Turner also started a program called "Rehabarama", which attracted professionals to historic properties in the city. He was reelected in 1997 over Democratic city commissioner Tony Capizzi. In 2001 he lost to then state senator Rhine McLin, 51.6% to 48.4%.

==U.S. House of Representatives==
===Elections===
- 2002

Turner received 58% of the vote following the retirement of 23-year incumbent Democrat Tony P. Hall from Congress after President George W. Bush named Hall U.N. special envoy for hunger issues. Earlier that year, Turner won the Republican nomination when he defeated Roy Brown with 80% of the vote. Brown was the son and grandson of former area Republican congressmen Bud Brown and Clarence J. Brown and operated a local newspaper company, Brown Publishing. In the general election, Turner defeated Congressman Tony Hall's chief of staff, Rick Carne, after Carne won the Democratic nomination. Turner got a substantial assist from the 2000s round of redistricting.
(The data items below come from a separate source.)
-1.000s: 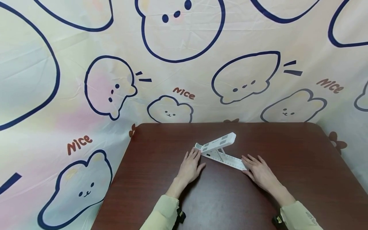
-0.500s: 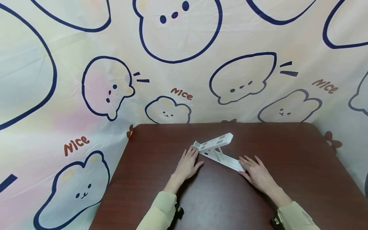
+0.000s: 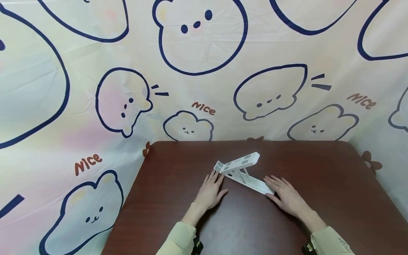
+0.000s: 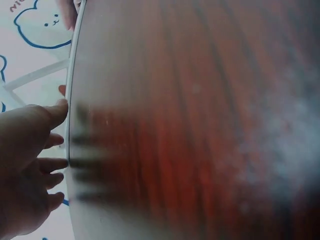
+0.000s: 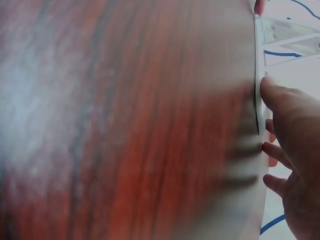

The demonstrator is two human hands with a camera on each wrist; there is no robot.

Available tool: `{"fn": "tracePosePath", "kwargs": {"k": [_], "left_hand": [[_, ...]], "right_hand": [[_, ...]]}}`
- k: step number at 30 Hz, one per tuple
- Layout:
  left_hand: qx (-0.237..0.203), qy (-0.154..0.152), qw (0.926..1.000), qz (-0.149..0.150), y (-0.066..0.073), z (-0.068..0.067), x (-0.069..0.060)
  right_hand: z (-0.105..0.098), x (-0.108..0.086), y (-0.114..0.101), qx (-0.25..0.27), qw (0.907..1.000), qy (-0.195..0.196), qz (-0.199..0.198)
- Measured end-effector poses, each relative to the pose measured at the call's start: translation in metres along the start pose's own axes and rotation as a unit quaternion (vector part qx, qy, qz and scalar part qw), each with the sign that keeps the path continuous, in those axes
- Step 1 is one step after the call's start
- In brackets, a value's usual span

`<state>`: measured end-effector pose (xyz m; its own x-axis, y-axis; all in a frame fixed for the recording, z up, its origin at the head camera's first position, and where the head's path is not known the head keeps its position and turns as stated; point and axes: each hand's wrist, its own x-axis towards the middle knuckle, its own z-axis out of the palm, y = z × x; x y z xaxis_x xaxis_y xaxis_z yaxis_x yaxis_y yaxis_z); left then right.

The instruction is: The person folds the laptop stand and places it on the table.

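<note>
On the brown table (image 3: 239, 226) stands a white folding stand (image 3: 243, 162), its slotted upper plate tilted up over a long flat base (image 3: 255, 184) and held by a thin prop. My left hand (image 3: 208, 193) lies at the left end, with fingertips touching near the small lip. At the base's right end rests my right hand (image 3: 285, 197), fingers extended over the end and thumb along the near side. The left wrist view shows straight fingers and thumb beside a white strut (image 4: 37, 75). In the right wrist view, the thumb touches the base's edge (image 5: 258, 75).
A cloth backdrop (image 3: 197, 46) printed with cartoon bears hangs behind and to the left of the table. The table's far edge runs a short way behind the stand. Dark straps with wrist devices (image 3: 197, 246) sit at both sleeve cuffs.
The head view has shifted a little, moving the whole scene slightly down. Both hands stay at the two ends of the stand; the left fingers have drawn back slightly from the lip.
</note>
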<state>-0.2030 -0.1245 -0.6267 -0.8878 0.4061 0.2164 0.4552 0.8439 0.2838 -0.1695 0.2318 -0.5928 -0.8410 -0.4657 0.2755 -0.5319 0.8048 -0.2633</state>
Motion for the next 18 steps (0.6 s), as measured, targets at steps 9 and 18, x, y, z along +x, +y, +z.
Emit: {"fn": "tracePosePath", "kwargs": {"k": [9,18], "left_hand": [[0.015,-0.055,0.9981,-0.024,0.036,-0.049,-0.002],[0.058,-0.099,0.9919,-0.055,0.042,-0.055,0.006]], "right_hand": [[0.004,-0.002,-0.004,0.002,0.9999,0.011,-0.010],[0.008,-0.005,-0.012,-0.014,0.9992,0.025,-0.026]]}}
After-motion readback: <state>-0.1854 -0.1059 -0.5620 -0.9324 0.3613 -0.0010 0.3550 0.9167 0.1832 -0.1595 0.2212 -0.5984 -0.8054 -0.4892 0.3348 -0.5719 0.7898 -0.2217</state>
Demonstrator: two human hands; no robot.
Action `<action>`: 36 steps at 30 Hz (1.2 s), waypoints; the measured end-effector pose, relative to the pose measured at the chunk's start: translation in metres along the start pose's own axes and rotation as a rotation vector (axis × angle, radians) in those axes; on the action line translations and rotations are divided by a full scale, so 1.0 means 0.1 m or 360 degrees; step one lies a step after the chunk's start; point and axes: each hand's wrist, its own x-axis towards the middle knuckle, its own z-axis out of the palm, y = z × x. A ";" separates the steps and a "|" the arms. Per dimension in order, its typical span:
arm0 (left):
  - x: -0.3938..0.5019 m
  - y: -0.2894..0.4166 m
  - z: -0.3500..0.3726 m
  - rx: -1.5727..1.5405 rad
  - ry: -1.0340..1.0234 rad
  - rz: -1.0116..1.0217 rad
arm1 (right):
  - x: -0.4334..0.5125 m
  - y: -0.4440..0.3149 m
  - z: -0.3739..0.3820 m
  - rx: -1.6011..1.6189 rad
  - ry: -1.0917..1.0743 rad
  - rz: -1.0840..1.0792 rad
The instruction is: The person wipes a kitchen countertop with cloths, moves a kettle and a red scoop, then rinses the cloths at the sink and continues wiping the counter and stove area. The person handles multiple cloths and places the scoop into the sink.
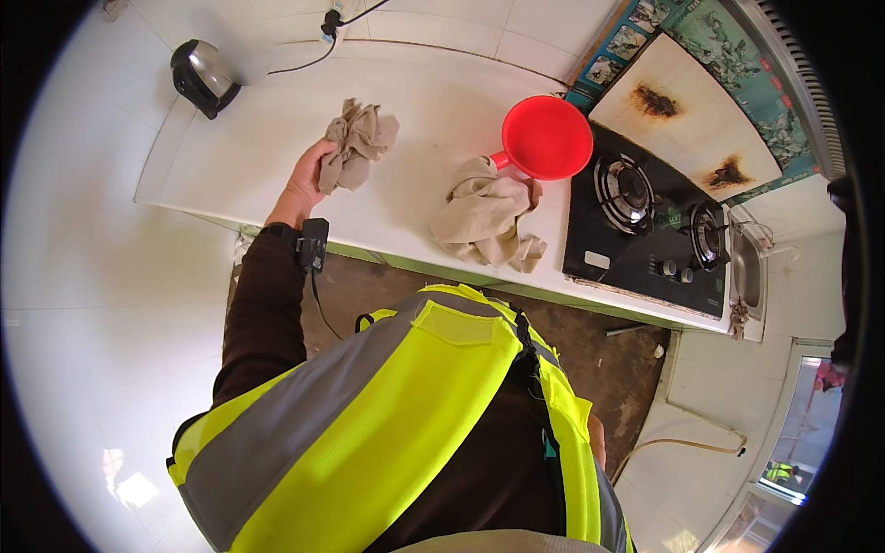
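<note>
My left hand (309,173) grips a bunched beige cloth (357,146) above the white countertop (408,76). A dark device is strapped to that wrist, with a cable hanging from it. To the right, another crumpled beige cloth (480,214) lies on the counter. A red plastic ladle (546,138) rests beyond that second cloth, which covers part of its handle. Of my right hand (597,439), only a sliver of skin shows beside the vest; its fingers are hidden.
An electric kettle (204,77) stands at the counter's far left. A plug (332,24) with cables sits in a wall socket. On the right are a black two-burner gas hob (643,259), a scorched panel (677,114) behind it, and a steel sink (747,266). A hose (681,442) runs along the lower right wall.
</note>
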 end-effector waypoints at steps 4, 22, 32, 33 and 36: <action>-0.12 0.21 0.22 -0.0032 -0.0166 0.0083 | 0.10 0.05 0.14 -0.0367 0.0046 -0.0118; 0.08 -0.83 1.09 0.3146 -0.0049 0.0633 | -0.12 0.76 0.15 0.0130 0.0090 0.0037; 0.20 -1.25 1.72 0.2639 -0.0547 0.1154 | -0.44 0.53 0.34 0.0067 0.0180 -0.0071; 0.21 -1.23 1.73 0.2567 -0.0540 0.1215 | -0.43 0.53 0.35 -0.0006 0.0163 -0.0085; 0.22 -1.13 1.76 0.2260 -0.0453 0.1419 | -0.38 0.58 0.36 -0.0042 0.0123 -0.0086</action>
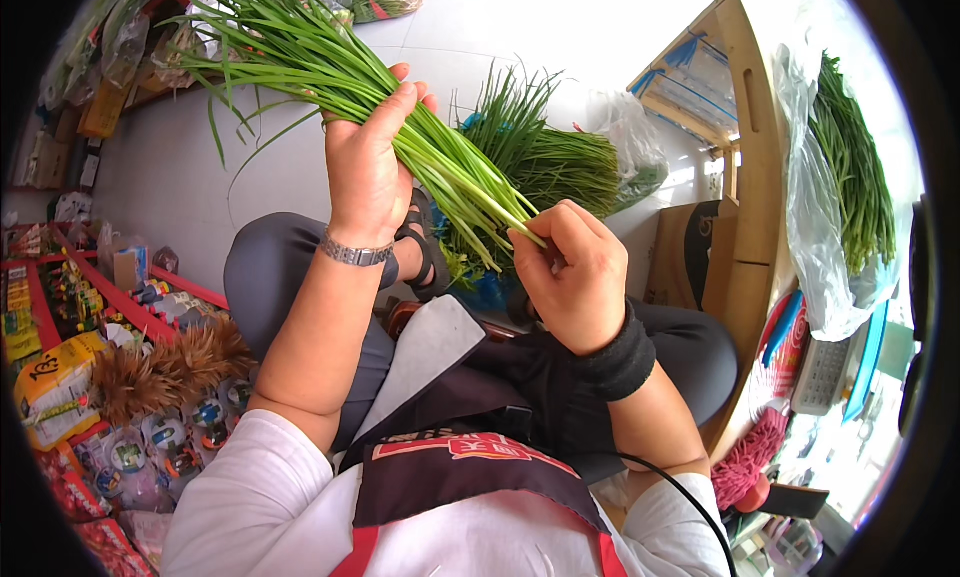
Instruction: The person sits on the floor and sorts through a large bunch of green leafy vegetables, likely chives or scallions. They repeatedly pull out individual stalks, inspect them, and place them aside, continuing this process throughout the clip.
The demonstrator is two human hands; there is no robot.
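Note:
A thick bunch of garlic chives [442, 153] slants across the view, leaf tips at upper left and pale stem ends at lower right. My left hand [375, 153] grips it around the middle, thumb on top. At the stem ends my right hand [574, 269] pinches a few stalks between thumb and curled fingers. Behind the bunch, on the floor, lies a larger pile of chives [566, 164], partly hidden by the stems in my hands. Some leafy green herbs [461, 266] show just below the held stems.
A wooden counter [754, 202] on the right bears more chives [855, 172] on a plastic bag [802, 202] and a calculator [821, 374]. Below it stands a cardboard box [679, 254]. Packaged goods and a feather duster [172, 367] fill the left. The floor [187, 172] is pale tile.

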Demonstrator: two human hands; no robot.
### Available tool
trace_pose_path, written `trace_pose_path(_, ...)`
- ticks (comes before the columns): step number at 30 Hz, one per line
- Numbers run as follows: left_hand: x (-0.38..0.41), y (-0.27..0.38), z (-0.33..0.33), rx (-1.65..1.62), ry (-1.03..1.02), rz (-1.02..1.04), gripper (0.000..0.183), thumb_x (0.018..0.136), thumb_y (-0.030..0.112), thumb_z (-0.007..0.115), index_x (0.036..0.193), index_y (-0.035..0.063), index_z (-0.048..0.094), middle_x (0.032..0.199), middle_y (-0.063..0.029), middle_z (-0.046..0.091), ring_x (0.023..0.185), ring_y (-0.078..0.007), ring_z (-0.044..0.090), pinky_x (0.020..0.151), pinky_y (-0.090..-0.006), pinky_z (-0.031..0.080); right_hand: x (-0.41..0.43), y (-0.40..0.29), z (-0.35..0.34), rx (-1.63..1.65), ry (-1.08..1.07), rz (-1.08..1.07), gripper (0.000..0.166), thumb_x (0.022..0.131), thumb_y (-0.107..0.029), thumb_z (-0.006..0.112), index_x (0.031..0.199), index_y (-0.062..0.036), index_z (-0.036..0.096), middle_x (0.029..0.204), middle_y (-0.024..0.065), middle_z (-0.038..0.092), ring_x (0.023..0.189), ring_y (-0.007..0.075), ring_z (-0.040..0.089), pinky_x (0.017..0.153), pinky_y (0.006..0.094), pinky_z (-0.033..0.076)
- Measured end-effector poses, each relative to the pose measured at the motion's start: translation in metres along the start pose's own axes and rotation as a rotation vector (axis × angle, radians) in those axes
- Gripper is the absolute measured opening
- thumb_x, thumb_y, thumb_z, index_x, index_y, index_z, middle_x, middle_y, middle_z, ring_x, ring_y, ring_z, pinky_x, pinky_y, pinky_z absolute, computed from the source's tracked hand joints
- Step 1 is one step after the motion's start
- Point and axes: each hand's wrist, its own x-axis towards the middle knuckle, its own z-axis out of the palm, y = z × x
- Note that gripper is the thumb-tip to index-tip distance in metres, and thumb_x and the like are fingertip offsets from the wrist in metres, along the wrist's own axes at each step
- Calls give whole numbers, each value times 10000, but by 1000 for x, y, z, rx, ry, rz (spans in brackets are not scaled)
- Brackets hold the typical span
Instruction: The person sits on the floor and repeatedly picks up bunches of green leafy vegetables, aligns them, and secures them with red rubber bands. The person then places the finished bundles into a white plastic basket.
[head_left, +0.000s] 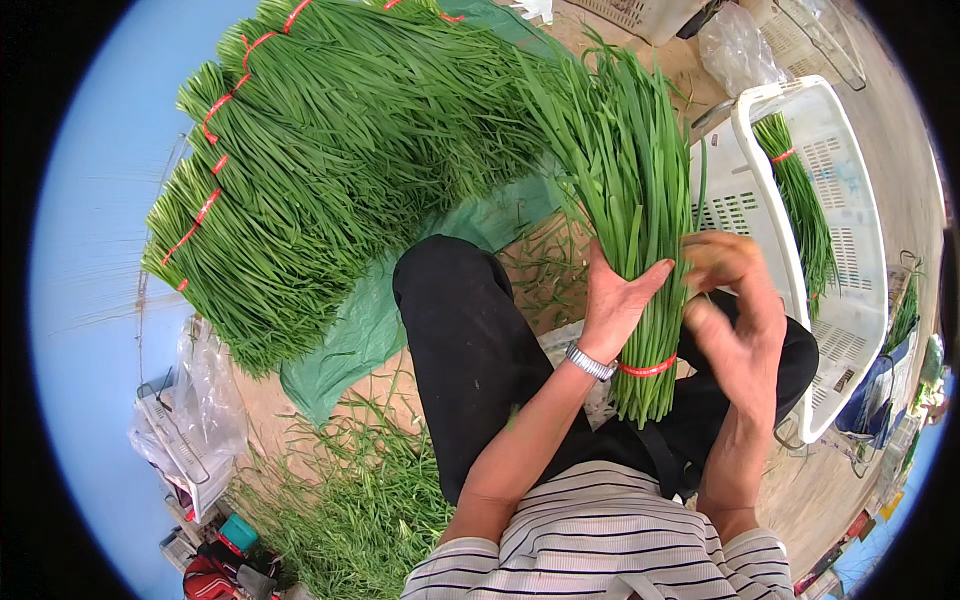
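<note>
A long bunch of garlic chives (637, 202) stands leaf tips away from me, its cut stems over my lap. A red tape band (649, 367) rings the stems near their cut ends. My left hand (619, 292), with a metal-banded watch (591, 363) at the wrist, wraps the bunch above the band, thumb across the front. Close by the bunch's right side is my right hand (731, 300), blurred, with thumb and fingers apart. One loose leaf (703, 180) sticks up just above its fingers; whether they touch it is unclear.
Many red-banded chive bunches (360, 150) lie stacked on a green plastic sheet (345, 360) at the left. A white plastic crate (806, 375) at my right holds a banded bunch (799, 202). Loose trimmings (360, 517) cover the floor at lower left. Clear plastic bags (739, 49) lie beyond the crate.
</note>
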Motion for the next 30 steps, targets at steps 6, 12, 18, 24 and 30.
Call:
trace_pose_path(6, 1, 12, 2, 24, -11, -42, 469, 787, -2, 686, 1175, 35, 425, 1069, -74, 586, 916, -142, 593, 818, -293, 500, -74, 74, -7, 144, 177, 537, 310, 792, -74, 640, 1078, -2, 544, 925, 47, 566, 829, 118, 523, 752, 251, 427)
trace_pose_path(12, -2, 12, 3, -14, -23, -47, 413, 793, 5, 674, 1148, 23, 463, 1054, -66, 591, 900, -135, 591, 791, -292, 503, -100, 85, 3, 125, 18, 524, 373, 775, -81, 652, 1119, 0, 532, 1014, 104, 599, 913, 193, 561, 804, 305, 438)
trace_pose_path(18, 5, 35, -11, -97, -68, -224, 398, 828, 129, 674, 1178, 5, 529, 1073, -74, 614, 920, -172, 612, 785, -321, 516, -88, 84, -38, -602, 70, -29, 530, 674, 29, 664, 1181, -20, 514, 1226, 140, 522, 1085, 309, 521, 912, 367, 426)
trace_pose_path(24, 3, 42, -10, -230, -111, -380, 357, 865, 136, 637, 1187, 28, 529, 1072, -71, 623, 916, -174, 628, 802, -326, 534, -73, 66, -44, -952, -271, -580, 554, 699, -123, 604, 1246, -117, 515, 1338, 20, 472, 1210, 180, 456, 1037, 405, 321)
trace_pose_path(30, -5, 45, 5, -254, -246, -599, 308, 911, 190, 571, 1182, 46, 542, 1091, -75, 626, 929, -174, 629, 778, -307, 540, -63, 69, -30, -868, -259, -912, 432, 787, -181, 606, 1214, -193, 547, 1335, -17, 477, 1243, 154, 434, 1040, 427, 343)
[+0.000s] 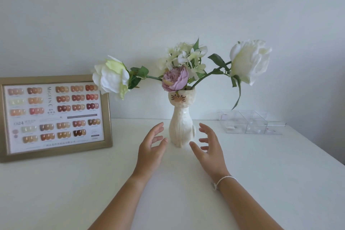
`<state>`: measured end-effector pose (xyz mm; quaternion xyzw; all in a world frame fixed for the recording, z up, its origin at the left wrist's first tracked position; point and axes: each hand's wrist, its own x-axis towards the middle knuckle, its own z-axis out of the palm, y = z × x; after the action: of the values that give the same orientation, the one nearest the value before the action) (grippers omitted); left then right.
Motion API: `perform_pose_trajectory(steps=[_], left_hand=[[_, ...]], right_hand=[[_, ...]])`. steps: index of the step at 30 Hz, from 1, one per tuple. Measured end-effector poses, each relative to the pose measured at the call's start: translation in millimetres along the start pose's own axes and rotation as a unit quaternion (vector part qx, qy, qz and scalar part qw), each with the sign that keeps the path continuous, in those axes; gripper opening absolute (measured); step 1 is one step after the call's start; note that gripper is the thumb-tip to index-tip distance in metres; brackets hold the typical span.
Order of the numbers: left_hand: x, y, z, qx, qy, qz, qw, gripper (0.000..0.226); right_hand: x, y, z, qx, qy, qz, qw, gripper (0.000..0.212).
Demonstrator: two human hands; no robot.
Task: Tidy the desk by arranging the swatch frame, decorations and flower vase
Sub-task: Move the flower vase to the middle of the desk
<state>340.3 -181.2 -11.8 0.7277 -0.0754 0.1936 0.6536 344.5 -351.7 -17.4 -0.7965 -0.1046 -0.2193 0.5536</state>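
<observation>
Your left hand and right hand flank the cat-shaped flower vase, fingers spread, grasping nothing and not touching it. The vase stands upright mid-desk; the swatch frame stands propped at left, clear boxes at right.

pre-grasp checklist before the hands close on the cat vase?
1. Both hands open: left hand and right hand spread, ok.
2. Hands flank the cat vase, apart from it: ok.
3. Vase upright on the desk: ok.
4. Long rose stems clear of the swatch frame: not ok, the left bloom overlaps the frame's corner in view.
5. Clear boxes away from the vase: ok.
6. Vase weight or water inside: cannot tell.
</observation>
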Motion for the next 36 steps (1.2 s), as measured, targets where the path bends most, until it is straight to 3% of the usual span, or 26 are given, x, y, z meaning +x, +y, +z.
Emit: perform_pose_trajectory(steps=[8, 14, 18, 29, 36], left_hand=[[-19.2, 32.8, -33.8, -0.033, 0.105, 0.05, 0.993, 0.046], [-1.1, 79.4, -60.7, -0.035, 0.166, 0.11, 0.979, 0.059], [17.7, 108.8, -70.4, -0.034, 0.171, 0.128, 0.976, 0.067], [41.4, 129.7, -60.5, -0.001, 0.052, 0.089, 0.995, 0.061], [44.7, 119.5, -48.7, 0.016, -0.01, 0.059, 0.998, 0.062]], right_hand=[[-35.3, -27.5, -34.4, 0.047, 0.071, -0.015, 0.996, 0.051], [-5.7, -76.5, -66.6, 0.099, 0.189, -0.061, 0.975, 0.059], [19.7, -112.6, -81.7, 0.112, 0.22, -0.086, 0.965, 0.067], [51.6, -130.3, -77.4, 0.029, 0.105, -0.08, 0.991, 0.065], [45.2, -114.6, -53.5, -0.051, -0.016, -0.091, 0.994, 0.062]])
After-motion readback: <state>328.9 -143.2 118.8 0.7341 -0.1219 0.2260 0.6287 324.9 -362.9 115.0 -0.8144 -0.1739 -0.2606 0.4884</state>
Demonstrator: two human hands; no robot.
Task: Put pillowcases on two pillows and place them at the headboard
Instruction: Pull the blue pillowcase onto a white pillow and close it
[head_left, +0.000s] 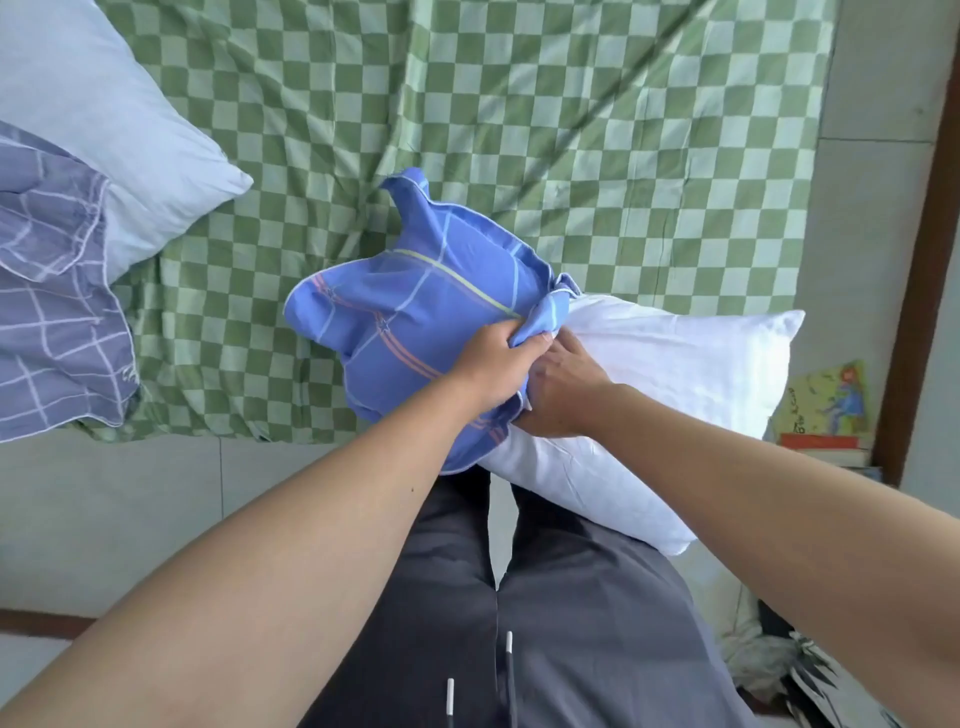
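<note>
A white pillow (675, 374) lies across the bed's near edge, its left end inside a blue checked pillowcase (410, 312). My left hand (493, 364) grips the bunched hem of that pillowcase. My right hand (561, 384) sits beside it at the opening, fingers tucked under the blue cloth against the pillow; what they hold is hidden. A second pillow (104, 119), pale blue, lies at the far left, partly in a purple-blue grid pillowcase (52, 312).
The bed carries a green and white checked sheet (519, 130). Books (826, 410) lie on the floor to the right near a brown frame edge. My grey trousers and the tiled floor fill the bottom of the view.
</note>
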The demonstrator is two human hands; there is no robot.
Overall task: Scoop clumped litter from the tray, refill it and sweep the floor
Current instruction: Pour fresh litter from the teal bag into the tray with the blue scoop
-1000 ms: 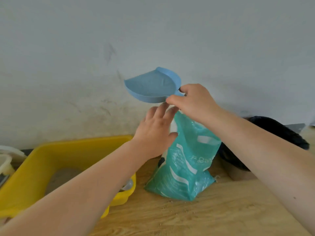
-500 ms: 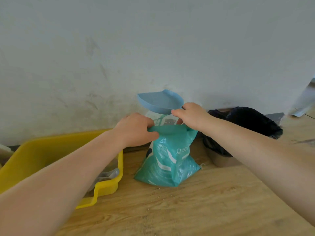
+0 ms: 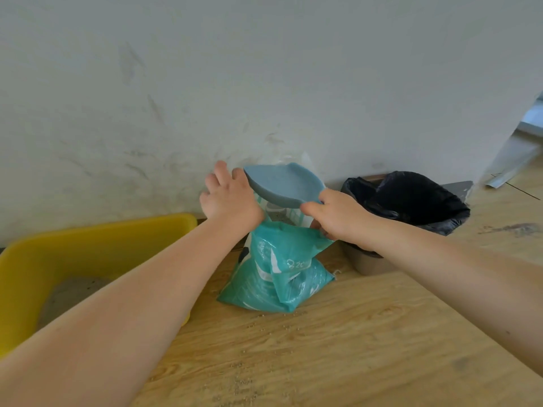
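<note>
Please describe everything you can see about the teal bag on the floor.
The teal bag is a soft, crinkled plastic sack with white markings, printed text too blurred to read. It stands upright on the wooden floor beside the wall, between the yellow tray and the black-lined bin. Its top is open. The left hand is at its mouth, and the right hand holds a blue scoop above it. Small granules lie scattered in front.

Head camera (one view only) looks forward and down, close over the floor [image 3: 352,333].
</note>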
The old 3rd had been a fairly compact district centered on Dayton, but redistricting added some Republican-leaning suburbs to the east.

- 2004

In 2004, Turner defeated former businesswoman Jane Mitakides with over 62% of the vote. The district was considered a key area in the swing state of Ohio in that year's presidential race.

- 2006

In 2006, the Democrats planned to target Turner for defeat. Three Democrats entered the Third District primary to run against Turner in the general election. Veterinarian Stephanie Studebaker defeated local bankruptcy attorney David Fierst and recalled Waynesville mayor Charles W. Sanders. Studebaker had previously affiliated with former Vermont governor Howard Dean's 2004 presidential campaign in Ohio. After winning the nomination, she and her husband Sam were both arrested for domestic violence. Studebaker subsequently dropped out of the race, citing her family concerns and impending legal issues. After her withdrawal, four Democrats entered a special primary to face Turner, won by former assistant United States attorney Richard Chema. Turner defeated Chema with 58% of the vote.

- 2008

Jane Mitakides beat Sanders in the Democratic primary and faced Turner in a rematch from 2004. Turner again focused largely on economic issues of job creation and protection for workers affected by the national and regional recession. In a difficult political climate for Republicans, Turner defeated Mitakides with 64% of the vote, his largest margin of victory in any election.

- 2010

Turner was challenged by first-time Democratic nominee 25-year-old Joe Roberts in the general election and won with 68% of the vote.

- 2012

After redistricting, Turner's district was renumbered the 10th district. It absorbed much of the neighboring 7th district, represented by fellow Republican Steve Austria. The district was made significantly more compact than its predecessor, absorbing all of Dayton.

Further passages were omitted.